David Stern set the deadline — if there is no handshake deal between NBA owners and players by Monday, the league will cancel the first two weeks of the regular season.
The two sides are playing a game of chicken. But if the season is to be saved, it has to happen Sunday.
After talks broke of on Tuesday the sides did not meet Wednesday and there are no meetings scheduled for Thursday. That makes it a tight timeline, explains Chris Broussard at ESPN.
Meanwhile, there are no talks planned for Thursday, and several of the principals are expected to observe the Jewish holiday of Yom Kippur Friday and Saturday. That means Sunday could be the only day left to save the Nov. 1 start of the regular season…
The talks could go into Monday, but they would almost certainly have to start before then.

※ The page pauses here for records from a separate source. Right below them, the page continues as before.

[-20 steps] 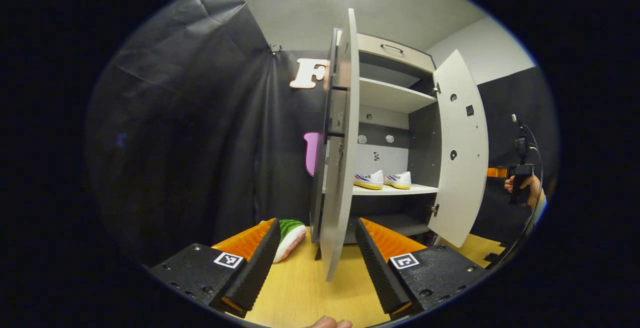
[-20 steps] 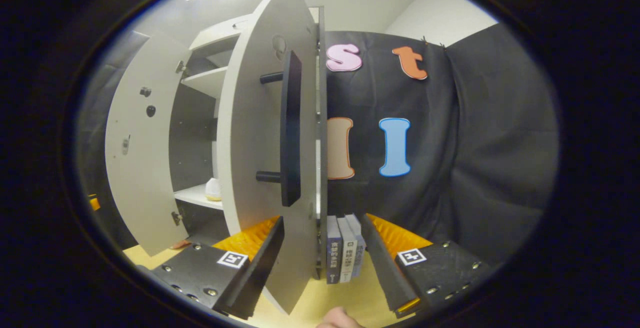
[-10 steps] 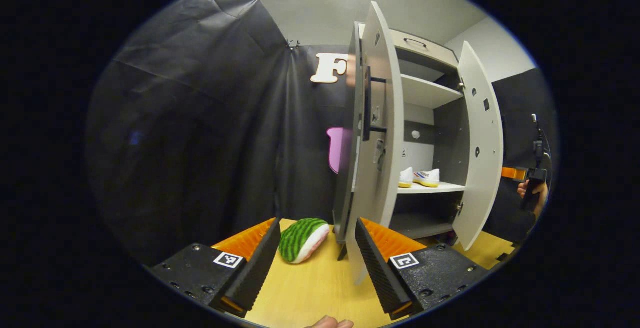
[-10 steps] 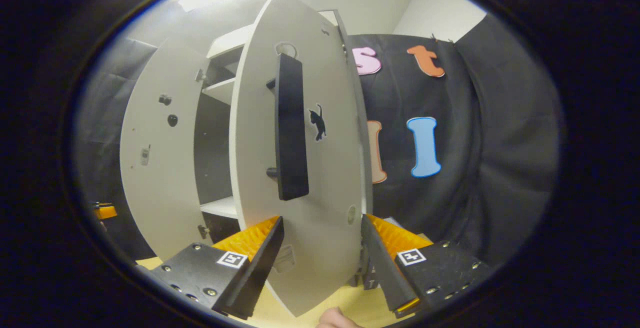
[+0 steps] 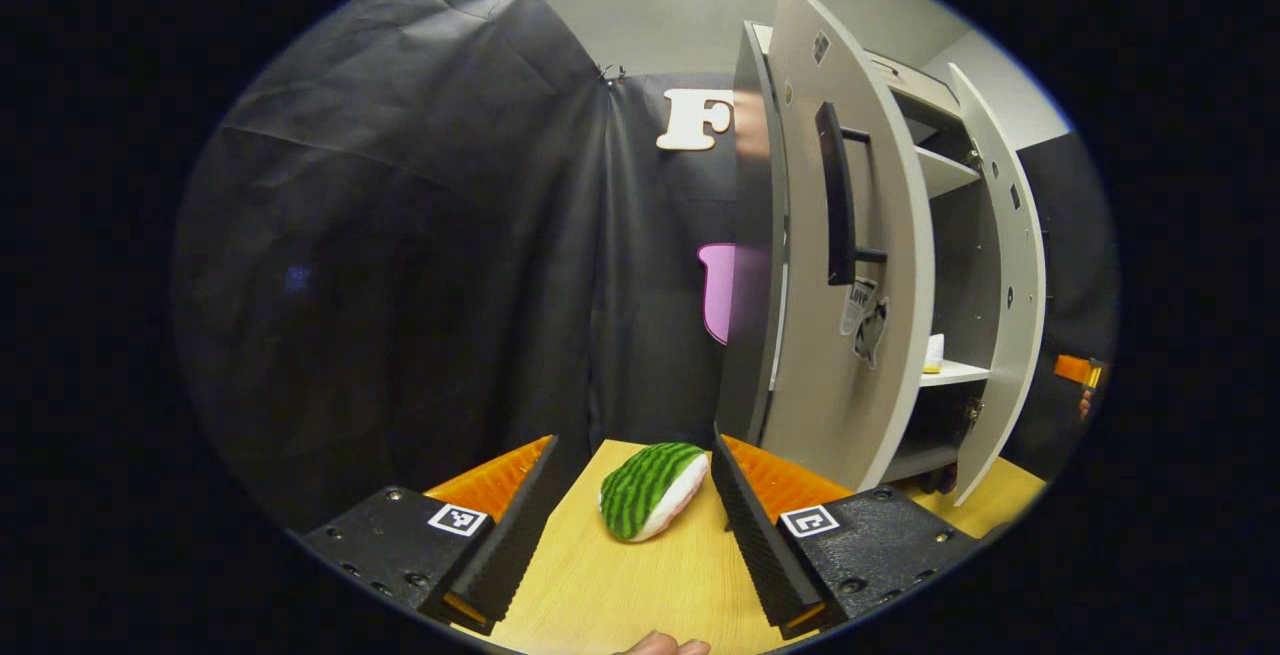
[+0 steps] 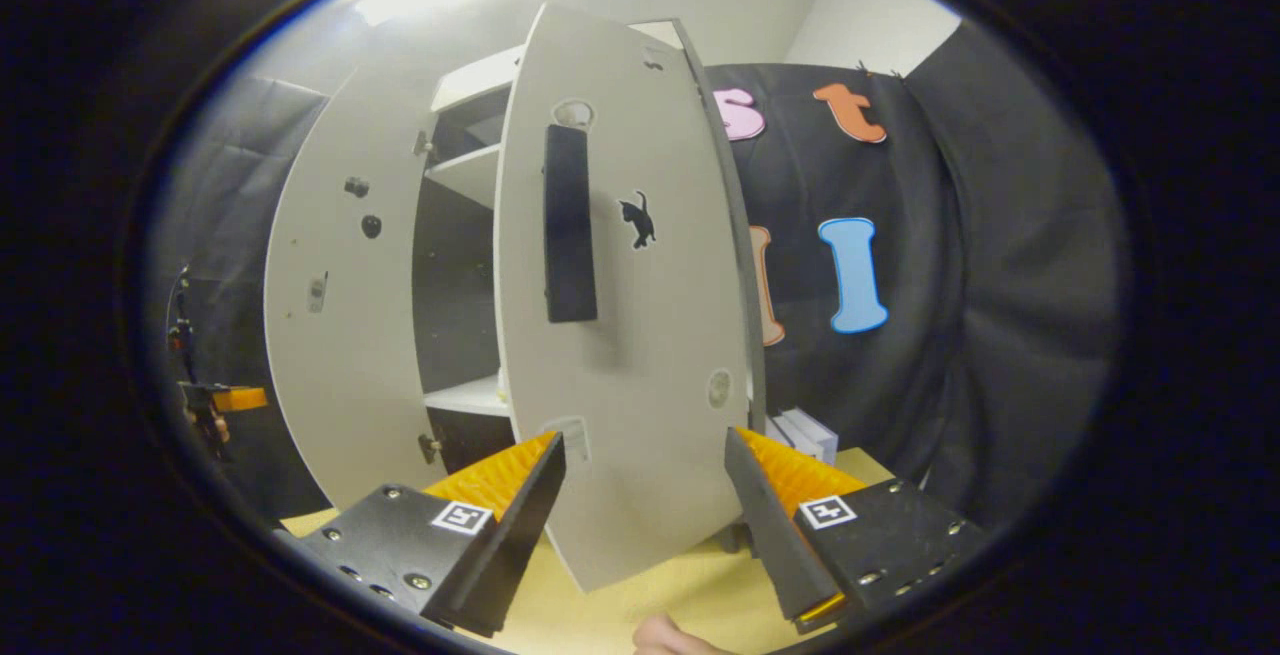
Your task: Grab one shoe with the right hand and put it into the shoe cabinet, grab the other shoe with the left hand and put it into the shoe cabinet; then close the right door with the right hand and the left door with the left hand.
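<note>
From where I sat, a shoe (image 5: 933, 353) lay on the cabinet shelf (image 5: 955, 373), both doors stood part-closed, and my right tool (image 6: 645, 505) and left tool (image 5: 630, 510) were spread, holding nothing.

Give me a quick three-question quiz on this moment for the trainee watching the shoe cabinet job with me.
1. True or false: both doors of the shoe cabinet are fully shut.
2. What lies on the table between the left gripper's fingers in the left gripper view?
A. a shoe
B. a watermelon-patterned toy
C. a book
3. Fill in: the right gripper faces the right door, whose handle is ____ in colour.

Key: 1 false, both stand ajar. 2 B. 3 black.
</note>
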A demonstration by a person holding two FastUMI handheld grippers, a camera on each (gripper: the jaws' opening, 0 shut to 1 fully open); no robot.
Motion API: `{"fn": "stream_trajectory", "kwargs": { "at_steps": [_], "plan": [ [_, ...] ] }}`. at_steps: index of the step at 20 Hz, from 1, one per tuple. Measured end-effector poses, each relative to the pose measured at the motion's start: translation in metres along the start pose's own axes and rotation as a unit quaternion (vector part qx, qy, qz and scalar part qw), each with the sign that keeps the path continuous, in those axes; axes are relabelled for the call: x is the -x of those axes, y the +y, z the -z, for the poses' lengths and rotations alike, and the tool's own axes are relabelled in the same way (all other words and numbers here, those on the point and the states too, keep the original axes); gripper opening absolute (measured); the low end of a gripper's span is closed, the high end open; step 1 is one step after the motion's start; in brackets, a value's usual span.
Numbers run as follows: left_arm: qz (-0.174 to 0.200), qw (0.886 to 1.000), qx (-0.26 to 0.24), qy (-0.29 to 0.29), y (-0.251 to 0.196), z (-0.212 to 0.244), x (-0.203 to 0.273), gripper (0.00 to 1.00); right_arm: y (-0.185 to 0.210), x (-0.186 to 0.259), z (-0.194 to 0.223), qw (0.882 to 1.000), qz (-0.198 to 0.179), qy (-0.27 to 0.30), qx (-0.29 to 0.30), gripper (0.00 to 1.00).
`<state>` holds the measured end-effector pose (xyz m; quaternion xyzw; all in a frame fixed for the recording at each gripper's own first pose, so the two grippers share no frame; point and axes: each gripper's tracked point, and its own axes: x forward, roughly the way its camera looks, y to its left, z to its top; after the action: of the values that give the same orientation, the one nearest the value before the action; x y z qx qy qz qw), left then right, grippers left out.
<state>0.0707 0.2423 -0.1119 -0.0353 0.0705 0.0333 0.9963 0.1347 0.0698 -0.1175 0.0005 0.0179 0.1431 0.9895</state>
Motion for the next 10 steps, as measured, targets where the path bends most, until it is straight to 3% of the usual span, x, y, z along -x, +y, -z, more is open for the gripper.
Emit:
{"fn": "stream_trajectory", "kwargs": {
  "at_steps": [2,3,4,6,7,8,9,10],
  "plan": [
    [-0.005,1.0,-0.007,0.007,0.001,0.005,-0.017,0.87,0.005,0.012,0.005,1.0,0.001,-0.004,0.016,0.93],
    [-0.005,1.0,-0.009,0.01,0.0,0.007,-0.023,0.91,0.008,0.02,0.009,1.0,0.001,-0.009,0.016,0.99],
    [-0.002,1.0,-0.008,0.014,-0.004,0.009,-0.03,0.91,0.012,0.027,0.014,1.0,0.0,-0.012,0.013,0.96],
    [0.011,1.0,-0.004,0.026,-0.014,0.015,-0.042,0.87,0.018,0.043,0.025,1.0,-0.001,-0.012,0.002,0.96],
    [0.018,0.999,-0.002,0.032,-0.021,0.018,-0.048,0.92,0.021,0.051,0.028,1.0,-0.003,-0.013,-0.002,0.93],
    [0.028,0.999,0.004,0.039,-0.031,0.021,-0.05,0.87,0.023,0.059,0.033,1.0,0.001,-0.013,-0.004,0.93],
    [0.04,0.998,0.014,0.045,-0.041,0.023,-0.052,0.92,0.02,0.068,0.038,1.0,0.007,-0.012,-0.004,0.95],
    [0.054,0.997,0.022,0.051,-0.052,0.026,-0.053,0.87,0.018,0.074,0.042,1.0,0.018,-0.011,-0.005,0.96]
  ]
}}
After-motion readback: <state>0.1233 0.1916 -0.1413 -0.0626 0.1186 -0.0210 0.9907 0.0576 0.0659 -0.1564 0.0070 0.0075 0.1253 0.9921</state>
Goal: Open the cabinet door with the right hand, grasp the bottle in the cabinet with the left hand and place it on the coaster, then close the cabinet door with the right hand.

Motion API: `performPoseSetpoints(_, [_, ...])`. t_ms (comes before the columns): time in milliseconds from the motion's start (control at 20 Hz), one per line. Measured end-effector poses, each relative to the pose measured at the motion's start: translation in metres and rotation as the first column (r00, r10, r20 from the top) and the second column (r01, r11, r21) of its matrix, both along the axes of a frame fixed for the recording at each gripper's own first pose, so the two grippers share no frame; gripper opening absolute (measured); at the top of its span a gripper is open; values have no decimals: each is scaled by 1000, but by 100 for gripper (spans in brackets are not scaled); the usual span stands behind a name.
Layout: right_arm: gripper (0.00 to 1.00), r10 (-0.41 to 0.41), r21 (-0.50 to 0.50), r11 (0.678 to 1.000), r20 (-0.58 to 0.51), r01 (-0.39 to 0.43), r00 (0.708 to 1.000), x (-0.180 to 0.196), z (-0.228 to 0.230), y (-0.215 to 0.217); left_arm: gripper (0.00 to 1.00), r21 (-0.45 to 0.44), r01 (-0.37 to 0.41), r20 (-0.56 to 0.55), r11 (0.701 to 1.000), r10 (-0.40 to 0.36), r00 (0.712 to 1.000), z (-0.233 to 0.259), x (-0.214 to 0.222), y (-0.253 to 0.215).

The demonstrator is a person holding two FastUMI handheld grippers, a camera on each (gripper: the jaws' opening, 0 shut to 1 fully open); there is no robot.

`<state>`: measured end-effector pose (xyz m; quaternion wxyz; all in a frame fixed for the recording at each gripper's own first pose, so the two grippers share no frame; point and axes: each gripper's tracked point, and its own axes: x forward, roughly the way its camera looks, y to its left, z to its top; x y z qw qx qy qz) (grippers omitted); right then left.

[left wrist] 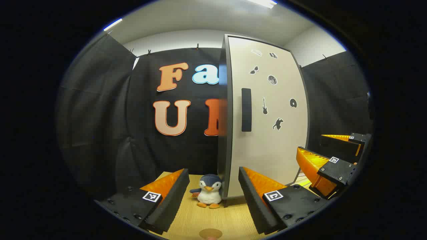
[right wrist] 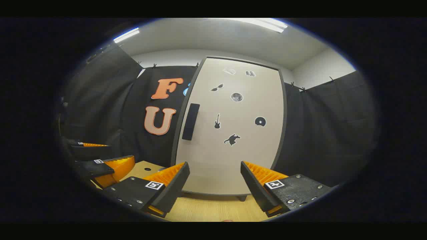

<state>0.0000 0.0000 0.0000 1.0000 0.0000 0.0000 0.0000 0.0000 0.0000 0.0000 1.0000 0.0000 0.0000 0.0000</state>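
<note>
Left gripper view: left gripper (left wrist: 211,195) wide open, empty, above pale wooden table (left wrist: 230,221); stuffed penguin toy (left wrist: 209,191) beside shut cream cabinet door with dark handle (left wrist: 263,133); round tan coaster (left wrist: 210,233) near bottom edge. Right gripper view: right gripper (right wrist: 215,186) wide open, empty, facing same door; bottle hidden.

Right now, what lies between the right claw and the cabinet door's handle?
Nothing. In the right gripper view the open right claw faces the shut door; bare door panel runs up to the handle.
</note>
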Motion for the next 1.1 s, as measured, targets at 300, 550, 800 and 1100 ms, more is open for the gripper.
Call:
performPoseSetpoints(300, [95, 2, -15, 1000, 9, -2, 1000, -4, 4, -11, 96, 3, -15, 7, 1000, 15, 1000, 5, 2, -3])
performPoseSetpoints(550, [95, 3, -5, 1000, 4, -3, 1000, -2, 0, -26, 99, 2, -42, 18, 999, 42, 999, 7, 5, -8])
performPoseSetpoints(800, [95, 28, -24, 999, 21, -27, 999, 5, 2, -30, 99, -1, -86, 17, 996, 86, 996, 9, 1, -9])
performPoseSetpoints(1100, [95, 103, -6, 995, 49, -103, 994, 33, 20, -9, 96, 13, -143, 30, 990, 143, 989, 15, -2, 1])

As we noted before, in terms of pure numbers the two sides are pretty close (well, if you consider $80 million a season and more than $500 million over the course of the deal “close”). The owners informally proposed the “concept” of a 50/50 split of revenue, the players informally said no lower than 52 percent (they got 57 percent in the last labor deal).
They could split the difference, but challenge is for Stern and union head Billy Hunter to convince the hard liners on both sides to give a little more to get a deal done. Then they have to attach the economic numbers to a salary cap system that both sides can live with. It’s a lot to do and not a lot of time to do it.
Still, they are close; Hunter described them as being on the three yard line. But any coach will tell you those last three yards are the hardest to get on the entire field.